# TASK BRIEF
Present the lines below again, exactly as they stand.

# Records from a dataset

......

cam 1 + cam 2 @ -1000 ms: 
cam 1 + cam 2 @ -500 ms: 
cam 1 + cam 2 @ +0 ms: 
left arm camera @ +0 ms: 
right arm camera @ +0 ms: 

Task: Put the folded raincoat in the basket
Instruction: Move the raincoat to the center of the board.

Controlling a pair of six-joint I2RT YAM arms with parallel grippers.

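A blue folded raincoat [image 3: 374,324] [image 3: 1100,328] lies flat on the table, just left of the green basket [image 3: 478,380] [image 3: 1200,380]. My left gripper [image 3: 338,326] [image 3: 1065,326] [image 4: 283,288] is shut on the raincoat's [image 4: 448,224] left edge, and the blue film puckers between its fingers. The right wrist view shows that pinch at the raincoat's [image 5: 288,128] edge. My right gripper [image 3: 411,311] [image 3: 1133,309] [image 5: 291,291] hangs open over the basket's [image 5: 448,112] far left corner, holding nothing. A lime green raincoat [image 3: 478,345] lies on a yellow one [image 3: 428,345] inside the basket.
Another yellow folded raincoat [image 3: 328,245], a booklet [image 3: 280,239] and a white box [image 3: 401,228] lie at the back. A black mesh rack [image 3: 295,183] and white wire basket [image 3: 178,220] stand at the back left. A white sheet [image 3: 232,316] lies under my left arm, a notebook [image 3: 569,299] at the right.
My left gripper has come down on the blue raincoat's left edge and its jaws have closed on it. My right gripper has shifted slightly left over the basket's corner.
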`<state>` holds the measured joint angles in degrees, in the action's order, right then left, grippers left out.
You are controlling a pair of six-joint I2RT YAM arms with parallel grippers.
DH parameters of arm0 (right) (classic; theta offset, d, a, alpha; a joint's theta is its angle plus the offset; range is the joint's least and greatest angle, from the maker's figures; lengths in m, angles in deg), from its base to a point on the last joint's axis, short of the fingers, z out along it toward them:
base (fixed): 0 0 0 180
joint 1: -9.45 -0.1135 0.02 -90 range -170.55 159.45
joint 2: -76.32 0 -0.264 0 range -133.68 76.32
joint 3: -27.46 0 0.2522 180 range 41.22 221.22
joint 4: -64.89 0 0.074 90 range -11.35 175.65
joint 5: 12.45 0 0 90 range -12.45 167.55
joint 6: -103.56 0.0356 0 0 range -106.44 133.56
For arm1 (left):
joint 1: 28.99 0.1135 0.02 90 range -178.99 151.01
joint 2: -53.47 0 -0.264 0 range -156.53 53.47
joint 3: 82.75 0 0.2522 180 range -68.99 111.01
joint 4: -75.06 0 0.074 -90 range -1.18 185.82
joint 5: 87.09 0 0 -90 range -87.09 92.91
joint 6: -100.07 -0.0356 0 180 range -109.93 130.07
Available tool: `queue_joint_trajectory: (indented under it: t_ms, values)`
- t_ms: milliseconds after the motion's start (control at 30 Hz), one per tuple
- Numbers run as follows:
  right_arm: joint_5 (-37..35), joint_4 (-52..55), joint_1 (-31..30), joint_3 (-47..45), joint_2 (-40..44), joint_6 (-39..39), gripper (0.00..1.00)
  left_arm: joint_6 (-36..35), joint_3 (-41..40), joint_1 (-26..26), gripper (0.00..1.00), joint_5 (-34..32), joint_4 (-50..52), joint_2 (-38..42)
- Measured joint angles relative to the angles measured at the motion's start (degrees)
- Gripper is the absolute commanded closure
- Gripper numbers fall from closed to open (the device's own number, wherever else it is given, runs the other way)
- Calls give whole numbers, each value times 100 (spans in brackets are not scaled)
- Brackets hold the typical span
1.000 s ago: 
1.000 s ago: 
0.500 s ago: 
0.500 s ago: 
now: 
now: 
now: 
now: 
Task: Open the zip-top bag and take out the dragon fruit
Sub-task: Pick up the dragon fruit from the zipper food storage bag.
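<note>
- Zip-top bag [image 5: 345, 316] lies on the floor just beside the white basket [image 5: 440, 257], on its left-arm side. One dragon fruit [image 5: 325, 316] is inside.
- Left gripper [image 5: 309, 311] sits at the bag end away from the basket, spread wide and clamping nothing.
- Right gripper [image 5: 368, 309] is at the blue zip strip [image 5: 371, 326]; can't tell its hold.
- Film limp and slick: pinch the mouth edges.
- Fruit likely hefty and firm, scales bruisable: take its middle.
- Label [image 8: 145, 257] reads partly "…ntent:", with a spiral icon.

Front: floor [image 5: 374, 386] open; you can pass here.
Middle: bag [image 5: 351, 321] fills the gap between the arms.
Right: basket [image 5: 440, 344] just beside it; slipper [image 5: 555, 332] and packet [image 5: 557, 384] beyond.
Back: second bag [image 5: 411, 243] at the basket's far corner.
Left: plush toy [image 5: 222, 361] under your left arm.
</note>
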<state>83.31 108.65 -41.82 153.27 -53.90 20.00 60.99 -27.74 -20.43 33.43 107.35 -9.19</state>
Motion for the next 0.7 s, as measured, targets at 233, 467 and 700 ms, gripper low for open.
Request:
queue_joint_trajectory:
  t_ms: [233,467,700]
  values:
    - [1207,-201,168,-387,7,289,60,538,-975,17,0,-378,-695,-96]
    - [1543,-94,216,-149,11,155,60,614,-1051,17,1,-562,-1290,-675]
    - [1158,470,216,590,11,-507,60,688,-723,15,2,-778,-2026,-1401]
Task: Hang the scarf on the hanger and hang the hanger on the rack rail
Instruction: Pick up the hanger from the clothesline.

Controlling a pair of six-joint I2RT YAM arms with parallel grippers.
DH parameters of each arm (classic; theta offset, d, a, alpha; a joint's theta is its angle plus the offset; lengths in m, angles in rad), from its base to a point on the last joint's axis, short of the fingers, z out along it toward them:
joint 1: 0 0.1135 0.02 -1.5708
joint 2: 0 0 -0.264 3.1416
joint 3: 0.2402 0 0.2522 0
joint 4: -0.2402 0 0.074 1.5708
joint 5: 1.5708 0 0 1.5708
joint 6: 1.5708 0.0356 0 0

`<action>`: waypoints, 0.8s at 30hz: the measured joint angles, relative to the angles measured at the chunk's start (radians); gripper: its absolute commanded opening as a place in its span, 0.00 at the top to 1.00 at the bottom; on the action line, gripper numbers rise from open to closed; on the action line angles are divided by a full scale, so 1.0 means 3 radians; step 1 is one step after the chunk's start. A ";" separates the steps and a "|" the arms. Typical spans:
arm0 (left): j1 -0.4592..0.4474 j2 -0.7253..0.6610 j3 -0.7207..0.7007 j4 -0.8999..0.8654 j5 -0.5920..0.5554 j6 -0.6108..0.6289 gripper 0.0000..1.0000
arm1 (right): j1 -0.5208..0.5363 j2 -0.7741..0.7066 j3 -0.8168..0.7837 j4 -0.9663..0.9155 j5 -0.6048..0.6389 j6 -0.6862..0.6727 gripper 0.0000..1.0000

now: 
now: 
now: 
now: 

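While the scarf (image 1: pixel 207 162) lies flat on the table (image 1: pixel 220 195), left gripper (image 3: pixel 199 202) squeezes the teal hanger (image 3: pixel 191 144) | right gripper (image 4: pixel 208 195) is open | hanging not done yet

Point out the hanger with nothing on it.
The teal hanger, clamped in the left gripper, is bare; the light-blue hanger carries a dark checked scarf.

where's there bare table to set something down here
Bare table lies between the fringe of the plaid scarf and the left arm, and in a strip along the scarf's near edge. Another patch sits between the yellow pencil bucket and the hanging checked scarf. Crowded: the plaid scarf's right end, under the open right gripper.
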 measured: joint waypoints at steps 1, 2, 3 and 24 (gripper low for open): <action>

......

# OUTPUT BELOW
cam 1 + cam 2 @ -1000 ms: 
cam 1 + cam 2 @ -500 ms: 
cam 1 + cam 2 @ +0 ms: 
left arm camera @ +0 ms: 
right arm camera @ +0 ms: 

Task: Put the folded raincoat in the basket
Instruction: Move the raincoat to the center of the board.

Controlling a pair of six-joint I2RT YAM arms with parallel grippers.

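A blue folded raincoat [image 3: 374,324] [image 3: 1100,328] lies flat on the table, just left of the green basket [image 3: 478,380] [image 3: 1200,380]. My left gripper [image 3: 338,326] [image 3: 1065,326] [image 4: 283,288] is shut on the raincoat's [image 4: 448,224] left edge, and the blue film puckers between its fingers. The right wrist view shows that pinch at the raincoat's [image 5: 288,128] edge. My right gripper [image 3: 411,311] [image 3: 1133,309] [image 5: 291,291] hangs open over the basket's [image 5: 448,112] far left corner, holding nothing. A lime green raincoat [image 3: 478,345] lies on a yellow one [image 3: 428,345] inside the basket.
Another yellow folded raincoat [image 3: 328,245], a booklet [image 3: 280,239] and a white box [image 3: 401,228] lie at the back. A black mesh rack [image 3: 295,183] and white wire basket [image 3: 178,220] stand at the back left. A white sheet [image 3: 232,316] lies under my left arm, a notebook [image 3: 569,299] at the right.
My left gripper has come down on the blue raincoat's left edge and its jaws have closed on it. My right gripper has shifted slightly left over the basket's corner.
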`<state>` holds the measured joint angles in degrees, in the action's order, right then left, grippers left out.
You are controlling a pair of six-joint I2RT YAM arms with parallel grippers.
DH parameters of arm0 (right) (classic; theta offset, d, a, alpha; a joint's theta is its angle plus the offset; range is the joint's least and greatest angle, from the maker's figures; lengths in m, angles in deg), from its base to a point on the last joint's axis, short of the fingers, z out along it toward them:
base (fixed): 0 0 0 180
joint 1: -9.45 -0.1135 0.02 -90 range -170.55 159.45
joint 2: -76.32 0 -0.264 0 range -133.68 76.32
joint 3: -27.46 0 0.2522 180 range 41.22 221.22
joint 4: -64.89 0 0.074 90 range -11.35 175.65
joint 5: 12.45 0 0 90 range -12.45 167.55
joint 6: -103.56 0.0356 0 0 range -106.44 133.56
For arm1 (left):
joint 1: 28.99 0.1135 0.02 90 range -178.99 151.01
joint 2: -53.47 0 -0.264 0 range -156.53 53.47
joint 3: 82.75 0 0.2522 180 range -68.99 111.01
joint 4: -75.06 0 0.074 -90 range -1.18 185.82
joint 5: 87.09 0 0 -90 range -87.09 92.91
joint 6: -100.07 -0.0356 0 180 range -109.93 130.07
Available tool: `queue_joint_trajectory: (indented under it: t_ms, values)`
- t_ms: milliseconds after the motion's start (control at 30 Hz), one per tuple
- Numbers run as follows:
  right_arm: joint_5 (-37..35), joint_4 (-52..55), joint_1 (-31..30), joint_3 (-47..45), joint_2 (-40..44), joint_6 (-39..39), gripper (0.00..1.00)
  left_arm: joint_6 (-36..35), joint_3 (-41..40), joint_1 (-26..26), gripper (0.00..1.00), joint_5 (-34..32), joint_4 (-50..52), joint_2 (-38..42)
- Measured joint angles relative to the angles measured at the motion's start (degrees)
- Gripper is the absolute commanded closure
- Gripper numbers fall from closed to open (the device's own number, wherever else it is given, runs the other way)
- Calls give whole numbers, each value times 100 (spans in brackets are not scaled)
- Brackets hold the typical span
1.000 s ago: 
1.000 s ago: 
0.500 s ago: 
0.500 s ago: 
now: 
now: 
now: 
now: 
Task: Open the zip-top bag and take out the dragon fruit
Sub-task: Pick up the dragon fruit from the zipper food storage bag.
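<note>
- Zip-top bag [image 5: 345, 316] lies on the floor just beside the white basket [image 5: 440, 257], on its left-arm side. One dragon fruit [image 5: 325, 316] is inside.
- Left gripper [image 5: 309, 311] sits at the bag end away from the basket, spread wide and clamping nothing.
- Right gripper [image 5: 368, 309] is at the blue zip strip [image 5: 371, 326]; can't tell its hold.
- Film limp and slick: pinch the mouth edges.
- Fruit likely hefty and firm, scales bruisable: take its middle.
- Label [image 8: 145, 257] reads partly "…ntent:", with a spiral icon.

Front: floor [image 5: 374, 386] open; you can pass here.
Middle: bag [image 5: 351, 321] fills the gap between the arms.
Right: basket [image 5: 440, 344] just beside it; slipper [image 5: 555, 332] and packet [image 5: 557, 384] beyond.
Back: second bag [image 5: 411, 243] at the basket's far corner.
Left: plush toy [image 5: 222, 361] under your left arm.
</note>
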<state>83.31 108.65 -41.82 153.27 -53.90 20.00 60.99 -27.74 -20.43 33.43 107.35 -9.19</state>
Motion for the next 0.7 s, as measured, targets at 233, 467 and 700 ms, gripper low for open.
Request:
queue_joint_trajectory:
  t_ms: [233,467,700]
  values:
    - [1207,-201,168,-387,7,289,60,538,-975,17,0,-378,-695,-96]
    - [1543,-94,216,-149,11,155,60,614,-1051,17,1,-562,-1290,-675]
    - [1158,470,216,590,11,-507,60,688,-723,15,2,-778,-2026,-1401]
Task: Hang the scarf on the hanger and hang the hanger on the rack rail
Instruction: Pick up the hanger from the clothesline.

Controlling a pair of six-joint I2RT YAM arms with parallel grippers.
DH parameters of each arm (classic; theta offset, d, a, alpha; a joint's theta is its angle plus the offset; lengths in m, angles in rad), from its base to a point on the last joint's axis, short of the fingers, z out along it toward them:
joint 1: 0 0.1135 0.02 -1.5708
joint 2: 0 0 -0.264 3.1416
joint 3: 0.2402 0 0.2522 0
joint 4: -0.2402 0 0.074 1.5708
joint 5: 1.5708 0 0 1.5708
joint 6: 1.5708 0.0356 0 0

`<action>`: waypoints, 0.8s at 30hz: the measured joint angles, relative to the angles measured at the chunk's start (radians); gripper: its absolute commanded opening as a place in its span, 0.00 at the top to 1.00 at the bottom; on the action line, gripper numbers rise from open to closed; on the action line angles are divided by a full scale, so 1.0 means 3 radians; step 1 is one step after the chunk's start. A ";" separates the steps and a "|" the arms. Typical spans:
arm0 (left): j1 -0.4592..0.4474 j2 -0.7253..0.6610 j3 -0.7207..0.7007 j4 -0.8999..0.8654 j5 -0.5920..0.5554 j6 -0.6108..0.6289 gripper 0.0000..1.0000
arm1 (right): j1 -0.5208..0.5363 j2 -0.7741..0.7066 j3 -0.8168..0.7837 j4 -0.9663..0.9155 j5 -0.6048..0.6389 j6 -0.6862..0.6727 gripper 0.0000..1.0000

now: 
now: 
now: 
now: 

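While the scarf (image 1: pixel 207 162) lies flat on the table (image 1: pixel 220 195), left gripper (image 3: pixel 199 202) squeezes the teal hanger (image 3: pixel 191 144) | right gripper (image 4: pixel 208 195) is open | hanging not done yet

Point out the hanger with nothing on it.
The teal hanger, clamped in the left gripper, is bare; the light-blue hanger carries a dark checked scarf.

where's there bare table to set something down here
Bare table lies between the fringe of the plaid scarf and the left arm, and in a strip along the scarf's near edge. Another patch sits between the yellow pencil bucket and the hanging checked scarf. Crowded: the plaid scarf's right end, under the open right gripper.
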 measured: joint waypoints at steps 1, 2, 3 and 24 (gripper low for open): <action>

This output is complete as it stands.